I began typing this sitting outside my son’s school, waiting for it to get over for the day. As always, I was the first parent to arrive, because I am yet to get over the look in his eyes when he sees me as the first person at the classroom door. Before any other ma or papa or driver uncle. I like it that way, so I make sure I leave home a little early and catch his face lighting up before the crowd catches up with our special moment.
Today, though, I was exceptionally early. There were 65 minutes to go before I could get up from this plastic chair under the tin shed and walk up to his class to take him home. Who knew the part of the Ring Road that was squeezed by the Metro workers for months would be thrown open to traffic. What a relief really to have a full road, but still … how much can I just sit and look around now? And look around at who? Or what?
But then, have eyes had time and had to look around.
The recess had just got over. While the bell announcing the end was met with a loud uproar, a sudden silence was descending over all visible parts of the school. Much like how a dry dupatta falls off the clothes line on the first floor and comes gliding down. In no real hurry but getting there. The silence. The breeze felt nippy. I tightened my stole around my shoulders, hid my hands inside, and re-crossed my legs for the 14th time. Some minutes must have gone by, when I heard a screech loud enough to make the bus driver in the far corner of the parking area turn, and make me look up from fidgeting with my phone.
The guard at the main gate had dragged his chair two meters away from the post and was now sitting in the sun; the metallic letters on his shoulders making tiny reflected moons on the nearby tree. And his face? Gloriously snug and warm. Seconds later, as if it was a sign I was waiting for, I did the same. I shifted my own grey chair right on the shadow line where the tin roof’s shade ended and a sea of sunlight began.

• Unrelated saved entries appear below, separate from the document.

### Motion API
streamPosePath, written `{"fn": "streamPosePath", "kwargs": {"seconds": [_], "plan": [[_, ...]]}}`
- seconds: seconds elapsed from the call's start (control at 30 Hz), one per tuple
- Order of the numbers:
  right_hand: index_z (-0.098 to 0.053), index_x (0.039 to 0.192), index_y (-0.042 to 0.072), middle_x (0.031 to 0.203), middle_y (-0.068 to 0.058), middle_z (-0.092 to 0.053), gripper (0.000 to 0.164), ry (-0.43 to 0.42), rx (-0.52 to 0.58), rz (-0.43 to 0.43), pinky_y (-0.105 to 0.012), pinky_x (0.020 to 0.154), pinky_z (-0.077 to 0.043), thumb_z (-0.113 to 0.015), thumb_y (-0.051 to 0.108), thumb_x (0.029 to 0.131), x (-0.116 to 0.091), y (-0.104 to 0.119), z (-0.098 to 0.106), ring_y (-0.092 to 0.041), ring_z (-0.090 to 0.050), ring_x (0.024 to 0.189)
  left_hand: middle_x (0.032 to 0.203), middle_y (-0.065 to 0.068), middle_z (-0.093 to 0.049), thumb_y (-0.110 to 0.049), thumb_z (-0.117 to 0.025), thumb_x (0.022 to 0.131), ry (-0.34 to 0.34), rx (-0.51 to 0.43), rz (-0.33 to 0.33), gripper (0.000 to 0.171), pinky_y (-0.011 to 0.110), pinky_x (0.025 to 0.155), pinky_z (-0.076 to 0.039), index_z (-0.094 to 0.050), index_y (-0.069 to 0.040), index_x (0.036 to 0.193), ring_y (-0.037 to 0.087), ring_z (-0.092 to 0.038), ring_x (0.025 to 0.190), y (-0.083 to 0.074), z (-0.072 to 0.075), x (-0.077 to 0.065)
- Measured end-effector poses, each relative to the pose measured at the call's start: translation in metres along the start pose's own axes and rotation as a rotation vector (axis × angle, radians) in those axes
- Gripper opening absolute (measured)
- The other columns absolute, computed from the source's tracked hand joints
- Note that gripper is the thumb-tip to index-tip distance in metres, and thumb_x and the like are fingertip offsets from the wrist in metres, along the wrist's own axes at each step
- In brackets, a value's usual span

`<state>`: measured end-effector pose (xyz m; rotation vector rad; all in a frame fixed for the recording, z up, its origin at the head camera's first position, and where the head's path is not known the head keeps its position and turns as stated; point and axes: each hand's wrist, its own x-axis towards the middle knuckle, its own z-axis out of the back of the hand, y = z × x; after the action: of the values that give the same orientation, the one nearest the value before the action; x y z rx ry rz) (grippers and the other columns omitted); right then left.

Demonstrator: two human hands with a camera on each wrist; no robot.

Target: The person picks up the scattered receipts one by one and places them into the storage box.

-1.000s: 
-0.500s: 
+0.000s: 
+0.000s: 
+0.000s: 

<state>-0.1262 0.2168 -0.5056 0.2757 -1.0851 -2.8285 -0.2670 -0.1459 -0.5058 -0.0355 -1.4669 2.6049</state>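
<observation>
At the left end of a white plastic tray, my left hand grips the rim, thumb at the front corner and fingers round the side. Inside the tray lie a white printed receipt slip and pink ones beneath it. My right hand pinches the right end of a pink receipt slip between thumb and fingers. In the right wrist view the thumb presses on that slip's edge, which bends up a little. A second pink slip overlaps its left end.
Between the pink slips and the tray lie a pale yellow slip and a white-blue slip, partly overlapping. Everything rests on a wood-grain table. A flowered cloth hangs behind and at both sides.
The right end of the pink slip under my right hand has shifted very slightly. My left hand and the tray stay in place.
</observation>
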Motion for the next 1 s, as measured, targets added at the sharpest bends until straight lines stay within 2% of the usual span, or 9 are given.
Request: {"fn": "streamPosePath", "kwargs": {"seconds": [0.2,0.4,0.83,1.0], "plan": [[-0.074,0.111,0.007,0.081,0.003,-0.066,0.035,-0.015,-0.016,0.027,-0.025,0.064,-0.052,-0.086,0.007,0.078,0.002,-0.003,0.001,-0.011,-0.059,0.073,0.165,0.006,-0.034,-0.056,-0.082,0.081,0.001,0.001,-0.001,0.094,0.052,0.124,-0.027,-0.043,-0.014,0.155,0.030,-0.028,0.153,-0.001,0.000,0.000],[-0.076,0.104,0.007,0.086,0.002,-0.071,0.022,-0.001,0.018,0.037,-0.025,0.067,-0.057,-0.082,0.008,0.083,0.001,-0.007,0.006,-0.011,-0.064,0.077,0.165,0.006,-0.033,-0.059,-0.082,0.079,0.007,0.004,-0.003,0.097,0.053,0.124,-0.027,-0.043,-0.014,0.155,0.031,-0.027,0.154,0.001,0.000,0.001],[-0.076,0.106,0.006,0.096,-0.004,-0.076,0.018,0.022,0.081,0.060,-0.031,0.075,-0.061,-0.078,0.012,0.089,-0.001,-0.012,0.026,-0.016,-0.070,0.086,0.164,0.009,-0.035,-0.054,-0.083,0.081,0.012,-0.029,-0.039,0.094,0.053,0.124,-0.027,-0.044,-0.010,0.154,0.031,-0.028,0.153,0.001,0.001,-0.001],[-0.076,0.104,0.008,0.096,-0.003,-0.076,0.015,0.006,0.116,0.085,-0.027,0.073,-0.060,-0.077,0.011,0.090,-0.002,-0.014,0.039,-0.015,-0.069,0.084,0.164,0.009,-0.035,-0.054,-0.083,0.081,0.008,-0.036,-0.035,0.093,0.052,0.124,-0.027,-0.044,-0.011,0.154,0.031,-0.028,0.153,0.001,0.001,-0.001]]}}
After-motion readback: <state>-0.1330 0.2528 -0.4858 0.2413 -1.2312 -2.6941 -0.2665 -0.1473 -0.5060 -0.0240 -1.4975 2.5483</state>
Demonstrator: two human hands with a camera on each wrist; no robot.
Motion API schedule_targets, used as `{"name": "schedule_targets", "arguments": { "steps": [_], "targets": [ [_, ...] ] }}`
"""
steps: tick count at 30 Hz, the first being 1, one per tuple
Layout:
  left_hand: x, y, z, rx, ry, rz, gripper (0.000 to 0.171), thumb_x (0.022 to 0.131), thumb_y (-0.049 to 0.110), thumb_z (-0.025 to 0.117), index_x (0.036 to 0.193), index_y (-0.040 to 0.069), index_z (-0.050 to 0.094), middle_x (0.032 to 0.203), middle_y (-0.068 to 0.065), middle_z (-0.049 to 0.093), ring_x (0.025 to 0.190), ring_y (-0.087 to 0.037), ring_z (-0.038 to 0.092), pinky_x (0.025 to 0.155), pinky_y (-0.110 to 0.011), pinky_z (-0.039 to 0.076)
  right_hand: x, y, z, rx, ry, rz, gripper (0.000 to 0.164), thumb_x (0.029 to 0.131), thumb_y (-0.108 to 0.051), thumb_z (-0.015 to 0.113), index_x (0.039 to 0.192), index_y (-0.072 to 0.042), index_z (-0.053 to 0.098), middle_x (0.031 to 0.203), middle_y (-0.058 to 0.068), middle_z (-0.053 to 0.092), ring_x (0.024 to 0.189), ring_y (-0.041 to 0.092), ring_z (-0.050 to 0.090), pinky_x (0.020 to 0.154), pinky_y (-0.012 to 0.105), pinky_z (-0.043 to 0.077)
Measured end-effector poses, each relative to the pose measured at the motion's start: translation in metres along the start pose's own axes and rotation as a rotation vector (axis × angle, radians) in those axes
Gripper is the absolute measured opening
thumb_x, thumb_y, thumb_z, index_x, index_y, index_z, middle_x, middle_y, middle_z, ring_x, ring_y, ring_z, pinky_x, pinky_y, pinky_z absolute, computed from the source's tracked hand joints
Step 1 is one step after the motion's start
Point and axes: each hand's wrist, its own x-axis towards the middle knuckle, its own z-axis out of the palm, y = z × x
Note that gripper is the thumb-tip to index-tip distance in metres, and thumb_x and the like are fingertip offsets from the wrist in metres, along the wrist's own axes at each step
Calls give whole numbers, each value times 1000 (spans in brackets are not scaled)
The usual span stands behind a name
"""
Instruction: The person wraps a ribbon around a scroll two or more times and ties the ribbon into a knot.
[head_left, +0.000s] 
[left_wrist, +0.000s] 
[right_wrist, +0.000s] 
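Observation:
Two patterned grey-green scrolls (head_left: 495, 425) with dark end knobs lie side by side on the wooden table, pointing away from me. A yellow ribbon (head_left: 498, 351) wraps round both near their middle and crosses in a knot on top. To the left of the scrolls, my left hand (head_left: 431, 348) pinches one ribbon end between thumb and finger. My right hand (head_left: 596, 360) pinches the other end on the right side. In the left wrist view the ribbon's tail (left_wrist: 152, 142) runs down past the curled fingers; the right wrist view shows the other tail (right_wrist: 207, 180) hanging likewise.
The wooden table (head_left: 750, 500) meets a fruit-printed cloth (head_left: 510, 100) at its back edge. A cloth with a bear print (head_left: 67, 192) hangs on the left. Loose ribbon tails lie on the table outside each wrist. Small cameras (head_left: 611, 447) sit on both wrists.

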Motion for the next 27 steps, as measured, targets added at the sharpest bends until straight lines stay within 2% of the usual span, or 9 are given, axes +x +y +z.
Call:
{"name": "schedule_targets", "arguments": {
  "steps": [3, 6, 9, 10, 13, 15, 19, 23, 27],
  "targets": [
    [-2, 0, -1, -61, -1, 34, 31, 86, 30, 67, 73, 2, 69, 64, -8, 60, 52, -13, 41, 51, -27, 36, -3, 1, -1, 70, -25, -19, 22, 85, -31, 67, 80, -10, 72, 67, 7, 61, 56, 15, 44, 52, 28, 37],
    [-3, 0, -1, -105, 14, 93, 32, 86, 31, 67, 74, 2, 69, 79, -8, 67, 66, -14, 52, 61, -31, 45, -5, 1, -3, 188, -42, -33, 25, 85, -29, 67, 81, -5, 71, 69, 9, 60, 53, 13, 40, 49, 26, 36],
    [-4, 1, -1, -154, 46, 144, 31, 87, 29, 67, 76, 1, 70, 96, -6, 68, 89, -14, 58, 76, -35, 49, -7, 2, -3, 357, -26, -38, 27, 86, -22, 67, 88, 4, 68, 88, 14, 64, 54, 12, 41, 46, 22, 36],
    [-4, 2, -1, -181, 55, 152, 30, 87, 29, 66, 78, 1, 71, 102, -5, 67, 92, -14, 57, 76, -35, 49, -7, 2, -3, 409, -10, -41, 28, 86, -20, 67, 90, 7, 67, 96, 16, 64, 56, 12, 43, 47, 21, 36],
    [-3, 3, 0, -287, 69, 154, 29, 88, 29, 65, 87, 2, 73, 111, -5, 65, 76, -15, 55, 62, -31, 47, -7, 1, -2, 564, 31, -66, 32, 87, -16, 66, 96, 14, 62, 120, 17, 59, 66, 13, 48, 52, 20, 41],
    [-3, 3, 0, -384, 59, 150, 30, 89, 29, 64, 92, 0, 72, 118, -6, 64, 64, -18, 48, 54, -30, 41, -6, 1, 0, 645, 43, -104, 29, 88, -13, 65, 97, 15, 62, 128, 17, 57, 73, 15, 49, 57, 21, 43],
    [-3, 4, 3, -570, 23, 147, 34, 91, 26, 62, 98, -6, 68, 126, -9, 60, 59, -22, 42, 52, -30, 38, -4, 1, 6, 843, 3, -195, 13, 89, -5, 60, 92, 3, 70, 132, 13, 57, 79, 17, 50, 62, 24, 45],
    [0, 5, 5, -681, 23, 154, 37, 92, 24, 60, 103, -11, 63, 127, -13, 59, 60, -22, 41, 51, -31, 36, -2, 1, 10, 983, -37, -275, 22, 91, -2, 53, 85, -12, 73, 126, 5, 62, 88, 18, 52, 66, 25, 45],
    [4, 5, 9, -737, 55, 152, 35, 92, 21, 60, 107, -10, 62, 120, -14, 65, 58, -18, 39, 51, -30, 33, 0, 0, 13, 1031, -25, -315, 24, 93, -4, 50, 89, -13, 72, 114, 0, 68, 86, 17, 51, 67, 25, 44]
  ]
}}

To describe what I felt when I re-crossed my legs for the 15th time, this time in the sunlight, is impossible for me. It did not feel like first love, no, but certainly like the first warm kiss of the season. I knew that the dark blue top would absorb too much too soon and I will have to relocate, but who worries about teething babies on their honeymoon night itself? I still had a lot of time on my hands, but at least my hands were in the sun now. I looked at them. I ran my left thumb over the slightly visible veins on top of the right hand. Like a ship breaking through pieces of ice, tiny brown wrinkles of collected skin formed. Dryness, despite the lotion. That’s when a scene from my childhood scooped me away from the present …
It either used to be petroleum jelly, which one of her NRI sons brought for her, or mustard oil. Most of winters you would find her rubbing either of those on her arms and feet. My grandmother. My dad’s mother who would enjoy the winter sitting on a folding bed in the tree-lined back yard, and always in the sun. More than the gold bangles it was the patterns on her wrinkled skin that held my childish attention. If I think now, I would say they looked like hexagons made from the most delicate glass. They shone so bright. So thick the layer of oil, so thin the skin. Once done, she would call for her sacred book and its exquisite wooden stand and go oblivious to the world around her, a world which was making its own life around the winter sun.
The older children, with their backs towards the brightness because young girls just didn’t want to get tanned, would be busy with their school books. Winter holidays never came without home work! One of us from the middle rung would be seen helping an aunt spread the orange peels and amla slices on newspapers. To dry. In another sunlit patch, empty plastic jars would sit agape, to be ‘dry-cleaned’ to hold this winter's pickles. Pickles too would be basking in their preserved glory a safe distance away from the two youngest imps throwing mud around, digging the flowerbeds and burying broken idols hoping for a temple to grow. At least one pair of just-washed sneakers would lean against a wall, snoozing in the sun, much like the writer of this post would right after lunch and just below her favourite mango tree, with a shawl on her head because some falling leaves can have tiny bugs on them, plus those fruit flies ...
There was so much happening in the Sun back then, that the Sun just couldn’t have got bored for the day. Today, I sit wondering here in Delhi - where is the time, the space? Where are the people? And where is the full blown winter sun to enjoy? And then I answer myself – I think we bored the winter Sun away. Because even when we have such moments of free time on our hands and a bright sunny sky, we just don’t know what to do with them.
Maybe, those bright patches of yellow sneaking in from our windows and doors or catching us unaware outside offices and schools are just asking us to see. To look closer, even if at our own hands. For who knows what streams of thoughts, what journeys into the past are waiting to happen. What bonds asking to be re-lived. And what stories knocking up there, hungry to be told. Spontaneous ones … told just as they come to mind, like this one here. Unedited for now, but a polished version of it waiting especially for him, for bedtime tonight.
Him. My son. The one I was the first to pick, today again, and around whom my life now revolves. My sun for all seasons to come.